- **WORK INSTRUCTION**
Take every record and write it out again exactly, with no images included.

- **TASK DATA**

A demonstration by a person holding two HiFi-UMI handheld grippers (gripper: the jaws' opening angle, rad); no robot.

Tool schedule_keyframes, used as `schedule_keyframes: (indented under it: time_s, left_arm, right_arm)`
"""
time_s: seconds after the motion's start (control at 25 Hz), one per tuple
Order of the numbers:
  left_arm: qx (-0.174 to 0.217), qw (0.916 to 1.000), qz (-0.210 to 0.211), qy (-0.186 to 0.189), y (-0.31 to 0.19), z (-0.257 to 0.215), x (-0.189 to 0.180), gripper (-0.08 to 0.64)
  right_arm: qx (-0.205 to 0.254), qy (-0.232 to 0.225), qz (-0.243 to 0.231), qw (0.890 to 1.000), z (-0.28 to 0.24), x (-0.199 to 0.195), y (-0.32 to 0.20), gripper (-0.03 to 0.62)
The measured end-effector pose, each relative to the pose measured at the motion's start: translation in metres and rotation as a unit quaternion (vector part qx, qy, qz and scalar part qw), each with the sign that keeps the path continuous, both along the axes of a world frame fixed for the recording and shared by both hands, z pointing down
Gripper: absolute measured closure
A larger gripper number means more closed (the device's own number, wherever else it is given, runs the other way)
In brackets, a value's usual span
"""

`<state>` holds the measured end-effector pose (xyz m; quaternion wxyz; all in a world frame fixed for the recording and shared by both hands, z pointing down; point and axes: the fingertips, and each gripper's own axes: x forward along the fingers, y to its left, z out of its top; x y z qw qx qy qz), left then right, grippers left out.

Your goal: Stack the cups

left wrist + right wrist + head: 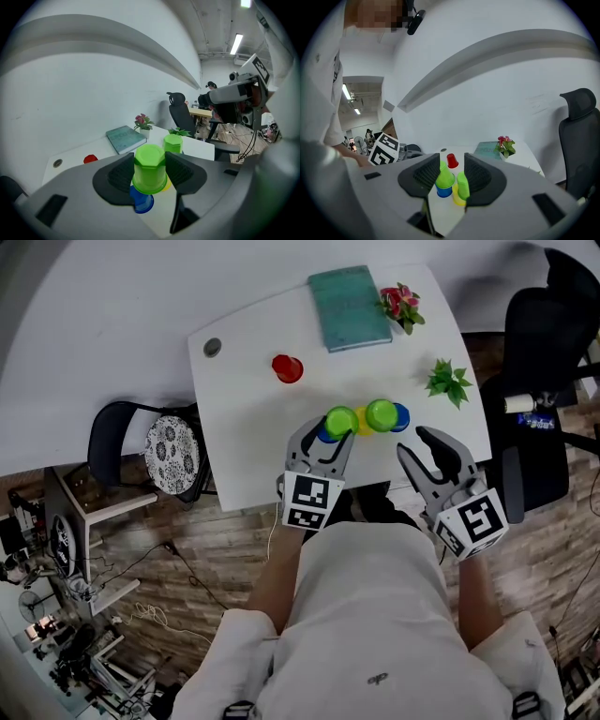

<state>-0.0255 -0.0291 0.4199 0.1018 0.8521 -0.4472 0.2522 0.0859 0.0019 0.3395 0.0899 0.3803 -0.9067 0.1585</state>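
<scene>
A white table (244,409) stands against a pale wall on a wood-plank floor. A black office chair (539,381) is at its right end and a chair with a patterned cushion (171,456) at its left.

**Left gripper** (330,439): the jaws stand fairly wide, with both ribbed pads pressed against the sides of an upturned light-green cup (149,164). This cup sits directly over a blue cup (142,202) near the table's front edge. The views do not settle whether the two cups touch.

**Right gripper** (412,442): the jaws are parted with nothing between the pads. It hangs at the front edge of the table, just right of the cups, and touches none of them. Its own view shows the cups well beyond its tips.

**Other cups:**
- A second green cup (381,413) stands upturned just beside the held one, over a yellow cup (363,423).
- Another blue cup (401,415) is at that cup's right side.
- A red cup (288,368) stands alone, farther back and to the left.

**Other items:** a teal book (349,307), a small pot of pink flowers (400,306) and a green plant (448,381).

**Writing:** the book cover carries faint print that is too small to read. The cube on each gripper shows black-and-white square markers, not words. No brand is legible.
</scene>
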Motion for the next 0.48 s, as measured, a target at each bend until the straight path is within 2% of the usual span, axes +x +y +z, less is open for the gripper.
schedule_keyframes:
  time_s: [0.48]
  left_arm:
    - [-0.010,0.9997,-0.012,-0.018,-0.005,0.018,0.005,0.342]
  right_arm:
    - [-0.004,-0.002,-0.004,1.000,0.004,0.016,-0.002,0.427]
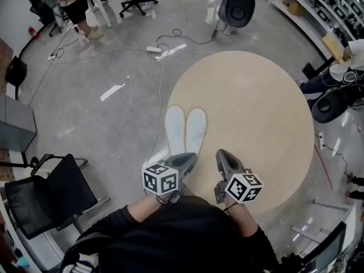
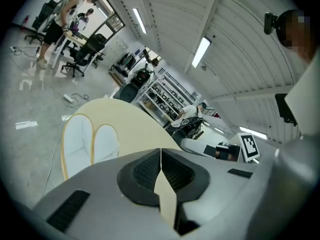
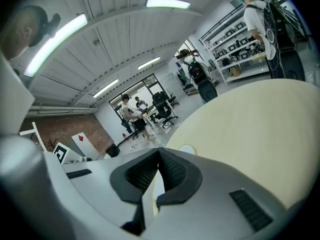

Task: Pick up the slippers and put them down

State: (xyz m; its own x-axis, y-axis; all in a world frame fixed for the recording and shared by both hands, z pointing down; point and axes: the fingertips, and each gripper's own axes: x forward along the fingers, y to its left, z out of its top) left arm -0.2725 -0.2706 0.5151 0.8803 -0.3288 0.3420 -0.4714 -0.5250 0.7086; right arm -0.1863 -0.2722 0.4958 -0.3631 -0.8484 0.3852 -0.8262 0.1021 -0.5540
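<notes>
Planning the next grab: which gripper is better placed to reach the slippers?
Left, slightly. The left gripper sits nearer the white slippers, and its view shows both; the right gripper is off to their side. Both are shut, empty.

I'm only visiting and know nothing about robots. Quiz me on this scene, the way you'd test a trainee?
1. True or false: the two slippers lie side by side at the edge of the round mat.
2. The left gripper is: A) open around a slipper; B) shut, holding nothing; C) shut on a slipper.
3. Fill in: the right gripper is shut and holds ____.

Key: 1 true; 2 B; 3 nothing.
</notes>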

- **EXERCISE RESPONSE**
A demonstration by a person holding two HiFi-UMI handheld grippers (gripper: the jaws' opening angle, rad); no robot.

Tool schedule_keyframes, used as `schedule_keyframes: (indented under it: time_s, left_arm, right_arm)`
"""
time_s: seconds after the motion's start (control at 25 Hz), one per tuple
Order of the numbers:
  left_arm: qx (-0.174 to 0.217), qw (0.916 to 1.000), qz (-0.210 to 0.211), qy (-0.186 to 0.189), y (-0.31 to 0.19), z (-0.257 to 0.215), x (-0.189 to 0.180), gripper (-0.08 to 0.64)
  right_arm: qx (-0.205 to 0.254), qy (-0.232 to 0.225), qz (-0.243 to 0.231), qw (0.890 to 1.000), z (-0.28 to 0.24), x (-0.199 to 0.195), y (-0.32 to 0.20), gripper (-0.03 to 0.62)
The measured end-effector pose, each relative to the pose measured at the motion's start: translation in metres and rotation as a unit quaternion (vector part qx, qy, qz and scalar part qw), each with the sign that keeps the path continuous, both along the axes of a world frame fixed for the recording and shared by both hands, z pointing down
Gripper: absolute measured closure
A larger gripper number means more closed (the device's own number, wherever else it is given, runs the other way)
In brackets, a value's usual span
"""

`<state>` holds the measured end-effector pose (xyz m; quaternion wxyz; all in a world frame fixed for the recording and shared by both hands, z pointing down; point and axes: the fingertips, and each gripper's own axes: x forward along the fingers, y to its left, z out of its top; x y z qw qx qy qz), left then right, grippers left out.

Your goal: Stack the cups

left wrist + right wrist + head: 

<state>-0.0255 -0.0291 0.4199 0.1018 0.8521 -0.4472 0.2522 0.0859 0.0019 0.3395 0.0899 0.3803 -0.9067 0.1585</state>
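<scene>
A white table (244,409) stands against a pale wall on a wood-plank floor. A black office chair (539,381) is at its right end and a chair with a patterned cushion (171,456) at its left.

**Left gripper** (330,439): the jaws stand fairly wide, with both ribbed pads pressed against the sides of an upturned light-green cup (149,164). This cup sits directly over a blue cup (142,202) near the table's front edge. The views do not settle whether the two cups touch.

**Right gripper** (412,442): the jaws are parted with nothing between the pads. It hangs at the front edge of the table, just right of the cups, and touches none of them. Its own view shows the cups well beyond its tips.

**Other cups:**
- A second green cup (381,413) stands upturned just beside the held one, over a yellow cup (363,423).
- Another blue cup (401,415) is at that cup's right side.
- A red cup (288,368) stands alone, farther back and to the left.

**Other items:** a teal book (349,307), a small pot of pink flowers (400,306) and a green plant (448,381).

**Writing:** the book cover carries faint print that is too small to read. The cube on each gripper shows black-and-white square markers, not words. No brand is legible.
</scene>
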Motion for the next 0.48 s, as measured, a target at each bend until the straight path is within 2% of the usual span, axes +x +y +z, less is open for the gripper.
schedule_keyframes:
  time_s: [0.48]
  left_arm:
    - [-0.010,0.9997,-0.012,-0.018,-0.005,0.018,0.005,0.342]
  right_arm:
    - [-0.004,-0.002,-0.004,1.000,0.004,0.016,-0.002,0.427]

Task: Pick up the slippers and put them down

State: (xyz m; its own x-axis, y-axis; all in a world frame fixed for the recording and shared by both hands, z pointing down; point and axes: the fingertips, and each gripper's own axes: x forward along the fingers, y to its left, z out of its top) left arm -0.2725 -0.2706 0.5151 0.8803 -0.3288 0.3420 -0.4714 -0.5250 0.7086; right arm -0.1863 -0.2722 0.4958 -0.3631 -0.8484 0.3852 -0.8262 0.1021 -0.5540
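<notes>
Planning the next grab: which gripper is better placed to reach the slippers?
Left, slightly. The left gripper sits nearer the white slippers, and its view shows both; the right gripper is off to their side. Both are shut, empty.

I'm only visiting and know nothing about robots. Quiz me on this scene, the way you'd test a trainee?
1. True or false: the two slippers lie side by side at the edge of the round mat.
2. The left gripper is: A) open around a slipper; B) shut, holding nothing; C) shut on a slipper.
3. Fill in: the right gripper is shut and holds ____.

Key: 1 true; 2 B; 3 nothing.
</notes>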

The exercise is done now.